You’ve been counting regularly in your classroom and you’ve decided to start including activities that encourage children to delve into the exciting world of measurement. But what is the difference between these two areas of mathematics? This handout discusses some important differences between counting and measuring, and how to talk about measurements that aren’t exact.
You’ve been counting regularly in your classroom and you’ve decided to start including activities that encourage children to delve into the exciting world of measurement. But you are finding that measurement is a little tricky.
Young children spend much of their time counting, both at home and in the classroom. They count toy train cars on a track, drumbeats in a song, movements in a dance, sides on a pentagon, red and blue beads on a necklace, and children in their classroom. They’ve become quite good at counting what we call discontinuous quantities: sets of separate things (train cars, drumbeats, arm motions, sides, blue beads, children), frequently using one-to-one correspondence as they touch each train car or move each bead along the string.

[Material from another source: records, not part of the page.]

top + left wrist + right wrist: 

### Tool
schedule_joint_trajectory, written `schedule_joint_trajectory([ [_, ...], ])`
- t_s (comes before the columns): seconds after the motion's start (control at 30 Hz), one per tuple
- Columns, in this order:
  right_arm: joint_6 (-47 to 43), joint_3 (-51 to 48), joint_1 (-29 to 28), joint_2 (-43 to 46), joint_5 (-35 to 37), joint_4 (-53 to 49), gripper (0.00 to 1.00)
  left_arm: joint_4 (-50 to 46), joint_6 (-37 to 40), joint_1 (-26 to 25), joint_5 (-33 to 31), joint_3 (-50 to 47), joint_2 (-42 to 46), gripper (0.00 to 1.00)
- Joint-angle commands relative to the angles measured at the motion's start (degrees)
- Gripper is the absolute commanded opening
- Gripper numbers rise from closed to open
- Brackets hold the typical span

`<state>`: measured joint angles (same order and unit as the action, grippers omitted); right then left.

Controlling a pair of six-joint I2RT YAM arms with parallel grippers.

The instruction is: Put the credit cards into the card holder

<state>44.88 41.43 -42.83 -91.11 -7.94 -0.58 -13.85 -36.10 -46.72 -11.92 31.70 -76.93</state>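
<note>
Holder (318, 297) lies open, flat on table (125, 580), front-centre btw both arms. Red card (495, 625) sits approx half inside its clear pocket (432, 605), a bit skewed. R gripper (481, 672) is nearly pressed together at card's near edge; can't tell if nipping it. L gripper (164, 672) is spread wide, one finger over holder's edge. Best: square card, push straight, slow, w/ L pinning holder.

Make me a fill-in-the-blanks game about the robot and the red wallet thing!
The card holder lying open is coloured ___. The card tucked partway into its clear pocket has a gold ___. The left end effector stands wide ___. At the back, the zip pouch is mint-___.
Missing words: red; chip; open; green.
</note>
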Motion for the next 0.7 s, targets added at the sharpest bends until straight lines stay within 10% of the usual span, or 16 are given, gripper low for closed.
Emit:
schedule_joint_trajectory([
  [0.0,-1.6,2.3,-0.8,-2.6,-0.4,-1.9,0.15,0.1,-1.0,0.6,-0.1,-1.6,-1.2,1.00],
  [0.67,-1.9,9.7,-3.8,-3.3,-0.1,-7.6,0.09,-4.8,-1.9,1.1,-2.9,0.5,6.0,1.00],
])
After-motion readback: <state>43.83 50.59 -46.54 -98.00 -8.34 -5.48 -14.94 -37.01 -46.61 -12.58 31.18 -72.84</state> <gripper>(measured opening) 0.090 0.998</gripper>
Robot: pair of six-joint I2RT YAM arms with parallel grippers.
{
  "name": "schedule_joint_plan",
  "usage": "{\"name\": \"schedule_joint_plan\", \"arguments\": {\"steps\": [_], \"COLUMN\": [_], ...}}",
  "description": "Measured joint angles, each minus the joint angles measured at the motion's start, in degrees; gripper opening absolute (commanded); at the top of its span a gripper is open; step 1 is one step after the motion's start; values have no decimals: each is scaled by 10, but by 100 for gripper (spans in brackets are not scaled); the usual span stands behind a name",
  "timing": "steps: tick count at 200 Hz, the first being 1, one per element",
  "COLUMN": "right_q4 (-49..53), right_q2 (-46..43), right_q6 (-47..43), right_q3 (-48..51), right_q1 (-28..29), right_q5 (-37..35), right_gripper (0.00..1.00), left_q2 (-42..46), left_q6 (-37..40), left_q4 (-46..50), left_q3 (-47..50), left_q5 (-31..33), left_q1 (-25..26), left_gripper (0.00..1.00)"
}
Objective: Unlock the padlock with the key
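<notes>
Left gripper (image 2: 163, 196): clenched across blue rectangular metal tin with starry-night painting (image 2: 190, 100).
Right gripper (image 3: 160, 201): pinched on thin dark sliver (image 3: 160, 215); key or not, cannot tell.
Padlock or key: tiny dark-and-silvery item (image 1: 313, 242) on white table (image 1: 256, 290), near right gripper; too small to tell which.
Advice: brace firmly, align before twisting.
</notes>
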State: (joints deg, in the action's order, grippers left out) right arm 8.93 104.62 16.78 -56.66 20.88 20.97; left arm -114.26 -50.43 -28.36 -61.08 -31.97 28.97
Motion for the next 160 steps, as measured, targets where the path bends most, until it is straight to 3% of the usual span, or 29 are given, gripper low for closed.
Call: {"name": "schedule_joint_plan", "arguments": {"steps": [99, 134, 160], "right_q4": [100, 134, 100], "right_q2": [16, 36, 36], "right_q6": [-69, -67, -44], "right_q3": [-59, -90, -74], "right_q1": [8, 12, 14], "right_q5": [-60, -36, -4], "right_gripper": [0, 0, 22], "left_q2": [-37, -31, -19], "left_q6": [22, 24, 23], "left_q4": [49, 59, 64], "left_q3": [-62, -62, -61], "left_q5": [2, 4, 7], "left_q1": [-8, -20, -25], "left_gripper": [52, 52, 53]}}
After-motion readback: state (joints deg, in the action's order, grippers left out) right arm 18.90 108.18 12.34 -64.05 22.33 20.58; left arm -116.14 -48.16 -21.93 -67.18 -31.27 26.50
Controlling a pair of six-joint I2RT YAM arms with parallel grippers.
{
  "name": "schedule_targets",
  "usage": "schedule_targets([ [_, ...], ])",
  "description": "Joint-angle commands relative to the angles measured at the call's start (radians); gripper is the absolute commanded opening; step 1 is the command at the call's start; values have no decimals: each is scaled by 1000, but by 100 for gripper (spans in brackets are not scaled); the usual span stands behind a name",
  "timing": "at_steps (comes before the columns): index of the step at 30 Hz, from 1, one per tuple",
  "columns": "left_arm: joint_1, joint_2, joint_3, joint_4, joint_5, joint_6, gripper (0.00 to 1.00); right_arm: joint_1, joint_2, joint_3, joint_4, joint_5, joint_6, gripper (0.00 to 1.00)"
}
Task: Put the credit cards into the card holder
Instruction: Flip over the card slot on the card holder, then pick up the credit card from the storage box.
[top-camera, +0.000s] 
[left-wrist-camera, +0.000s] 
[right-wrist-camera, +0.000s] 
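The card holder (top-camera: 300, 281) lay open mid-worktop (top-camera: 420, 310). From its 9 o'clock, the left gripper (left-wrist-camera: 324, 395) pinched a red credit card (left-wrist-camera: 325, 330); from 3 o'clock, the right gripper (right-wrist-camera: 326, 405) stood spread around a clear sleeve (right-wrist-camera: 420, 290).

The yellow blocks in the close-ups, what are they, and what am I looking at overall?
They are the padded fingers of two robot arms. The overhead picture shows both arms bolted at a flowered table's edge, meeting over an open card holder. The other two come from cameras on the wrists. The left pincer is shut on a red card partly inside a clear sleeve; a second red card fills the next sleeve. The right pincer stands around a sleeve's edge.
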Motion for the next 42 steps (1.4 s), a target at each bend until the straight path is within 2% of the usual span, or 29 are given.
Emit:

Now, instead of counting how many children are in the classroom, you are asking children how tall their classmate is. You’ve entered the world of continuous quantities. This is a world where we aren’t counting separate things, but rather attributes or properties of things, such as length, height, weight, volume, mass, distance, temperature, and time. One defining (and sometimes troublesome) characteristic of continuous quantities is that they can be infinitely divided into smaller parts or fractions (eighths, tenths, etc.) whereas discrete discontinuous quantities cannot. The number of children in a classroom is a discontinuous quantity. The height of each individual child is a continuous quantity.
Non-standard measurement refers to the repeated use of a single object or multiple duplicates of same-sized concrete units end to end to measure attributes like length, height, or area. In the preschool classroom we usually make use of common regularly-shaped objects like blocks. But rarely is anything exactly a perfect multiple of a non-standard unit. Those fun activities where we measure a child’s height with a cut-out of their foot almost never result in an exact number of feet. What do we do with this extra amount of a block or extra amount of a cut-out foot? How do we talk about this with children? This is beginning to make counting objects sound simple in comparison!
For certain we’d have better luck if we used a standard measurement tool like a yardstick, Right? Ah, but objects are rarely exactly x inches. And, to make things more difficult, the length might be between the 29 13/16 mark and the 29 14/16 mark on the yardstick!
So, what do we do? As we’ve written in documents in other modules, we suggest that you break out the honesty, “Hmmm… it looks like the math table is 15 blocks long plus part of a block. So it is more than 15 blocks, but less than 16 blocks.” Or, “It looks like it is almost 30 inches long.” See how easy that was! Honestly!